Subject: Re: Does anyone know what the maximum hard drive
To: Geoff Blake <geoff@palaemon.co.uk>
From: Andrew Basterfield <list@lostgeneration.freeserve.co.uk>
List: port-sparc
Date: 03/16/2002 14:30:01
On Sat, 16 Mar 2002 10:05:26 +0000 (GMT)
Geoff Blake <geoff@palaemon.co.uk> wrote:
> As the day job is/was an RF (electronics) engineer, I know a little
> about this :-)
> Andrew is absolutely right, except that the whole system is dictatated
> by the speed of the slowest device. If you have 160MHz (Mb/sec) disks
> connected to a SCSI bus running at 5MHz (why?) then you only need to
> treat it as a 5MHz system.

> At 160MHz, the "length" of a data bit on the ribbon cable is probably
> around 1 metre allowing for some velocity factor (in case there are
> other RF engineers out there) and the reflections from even a short
> (say 10cm) length of unterminated cable will cause significant
> distortion of the data edges. 
> At 5MHz, the data "length" is around 30 metres and 10cm is somewhat
> less significant.

Basic transmission line theory. Spot the engineers :)

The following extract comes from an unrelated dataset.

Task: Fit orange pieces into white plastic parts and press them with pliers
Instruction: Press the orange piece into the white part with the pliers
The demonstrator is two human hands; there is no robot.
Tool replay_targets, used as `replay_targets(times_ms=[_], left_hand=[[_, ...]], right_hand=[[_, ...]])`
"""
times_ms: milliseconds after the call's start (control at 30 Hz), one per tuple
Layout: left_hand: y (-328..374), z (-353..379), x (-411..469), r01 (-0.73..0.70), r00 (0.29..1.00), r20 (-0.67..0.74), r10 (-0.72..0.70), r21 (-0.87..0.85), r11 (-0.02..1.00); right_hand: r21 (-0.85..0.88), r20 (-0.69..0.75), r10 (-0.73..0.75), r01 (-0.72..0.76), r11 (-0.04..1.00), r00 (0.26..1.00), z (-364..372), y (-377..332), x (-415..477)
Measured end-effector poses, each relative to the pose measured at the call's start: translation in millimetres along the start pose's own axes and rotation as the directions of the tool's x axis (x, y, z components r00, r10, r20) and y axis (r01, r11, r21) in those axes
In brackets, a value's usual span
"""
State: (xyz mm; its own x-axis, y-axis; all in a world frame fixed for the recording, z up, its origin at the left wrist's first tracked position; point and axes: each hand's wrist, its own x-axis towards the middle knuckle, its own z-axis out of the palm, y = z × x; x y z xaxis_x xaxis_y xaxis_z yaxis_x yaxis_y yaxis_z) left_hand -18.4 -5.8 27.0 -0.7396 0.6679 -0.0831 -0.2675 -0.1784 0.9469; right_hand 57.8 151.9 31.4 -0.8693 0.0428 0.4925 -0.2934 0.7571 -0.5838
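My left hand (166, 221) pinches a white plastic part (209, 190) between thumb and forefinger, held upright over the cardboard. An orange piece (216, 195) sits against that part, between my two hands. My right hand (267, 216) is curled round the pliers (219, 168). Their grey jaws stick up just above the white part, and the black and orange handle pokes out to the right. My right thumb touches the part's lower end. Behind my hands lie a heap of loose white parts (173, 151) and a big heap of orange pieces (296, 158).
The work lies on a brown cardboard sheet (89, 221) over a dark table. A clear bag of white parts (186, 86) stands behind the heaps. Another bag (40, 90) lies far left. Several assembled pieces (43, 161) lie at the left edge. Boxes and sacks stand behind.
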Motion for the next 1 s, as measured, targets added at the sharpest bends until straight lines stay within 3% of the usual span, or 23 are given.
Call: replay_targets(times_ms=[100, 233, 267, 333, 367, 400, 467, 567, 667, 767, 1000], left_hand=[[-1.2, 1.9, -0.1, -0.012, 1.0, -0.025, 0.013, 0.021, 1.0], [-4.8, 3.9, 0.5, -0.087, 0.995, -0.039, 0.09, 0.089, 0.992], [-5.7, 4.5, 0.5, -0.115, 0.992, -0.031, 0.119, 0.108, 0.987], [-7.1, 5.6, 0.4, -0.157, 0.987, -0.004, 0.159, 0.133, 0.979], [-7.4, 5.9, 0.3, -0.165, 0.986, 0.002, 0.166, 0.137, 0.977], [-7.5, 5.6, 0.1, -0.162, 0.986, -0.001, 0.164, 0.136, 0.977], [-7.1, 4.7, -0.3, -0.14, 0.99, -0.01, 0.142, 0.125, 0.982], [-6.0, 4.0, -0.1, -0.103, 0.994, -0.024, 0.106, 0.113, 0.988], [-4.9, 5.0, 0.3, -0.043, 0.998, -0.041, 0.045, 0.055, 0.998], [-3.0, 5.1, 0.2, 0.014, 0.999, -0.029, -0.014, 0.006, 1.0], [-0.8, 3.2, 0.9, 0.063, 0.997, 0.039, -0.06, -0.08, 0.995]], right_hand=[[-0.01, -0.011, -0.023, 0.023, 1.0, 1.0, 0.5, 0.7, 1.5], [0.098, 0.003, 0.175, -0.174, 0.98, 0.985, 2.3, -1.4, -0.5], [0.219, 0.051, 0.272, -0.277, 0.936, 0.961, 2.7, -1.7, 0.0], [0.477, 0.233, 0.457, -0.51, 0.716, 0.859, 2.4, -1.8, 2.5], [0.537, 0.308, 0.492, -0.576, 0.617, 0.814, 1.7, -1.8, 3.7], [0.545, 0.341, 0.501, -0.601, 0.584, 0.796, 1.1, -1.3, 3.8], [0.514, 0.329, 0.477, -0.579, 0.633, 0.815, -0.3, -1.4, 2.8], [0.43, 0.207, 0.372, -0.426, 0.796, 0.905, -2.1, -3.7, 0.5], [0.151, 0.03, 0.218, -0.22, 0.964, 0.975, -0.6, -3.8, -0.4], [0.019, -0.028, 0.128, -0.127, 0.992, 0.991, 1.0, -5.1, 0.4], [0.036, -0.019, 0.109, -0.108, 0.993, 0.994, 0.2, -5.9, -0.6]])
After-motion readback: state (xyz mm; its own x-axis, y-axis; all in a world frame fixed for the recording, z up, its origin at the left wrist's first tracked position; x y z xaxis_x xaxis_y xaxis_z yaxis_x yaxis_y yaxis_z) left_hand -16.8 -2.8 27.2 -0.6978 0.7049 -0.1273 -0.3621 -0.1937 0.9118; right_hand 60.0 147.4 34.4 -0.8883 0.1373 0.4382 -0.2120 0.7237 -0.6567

I was a little unclear, I meant in the context of a full modern 160Mb/sec
system. The 160Mb/sec SCSI doesn't run at 160MHz because it is wider than
the 8 bits of the old sparcs - I think 160Mb/sec is ultra-wide ie. 32bits,
so it would only need to run at a sensible 40MHz. Could you imagine trying
to get reasonable propogation characteristics at 160Mhz from unscreened
ribbon cable? If you want to go faster than this there are (mainframe)
devices that talk SCSI-over-FDDI but then you're back to a serial data
stream.

NetBSD dmesg reports my SCSI (on my SS2) to be clocked at 5Mhz wheras
OpenBSD reports it clocked at 7 point something MHz. It should be SCSI-2
(fast) == 10Mhz. Am I missing something?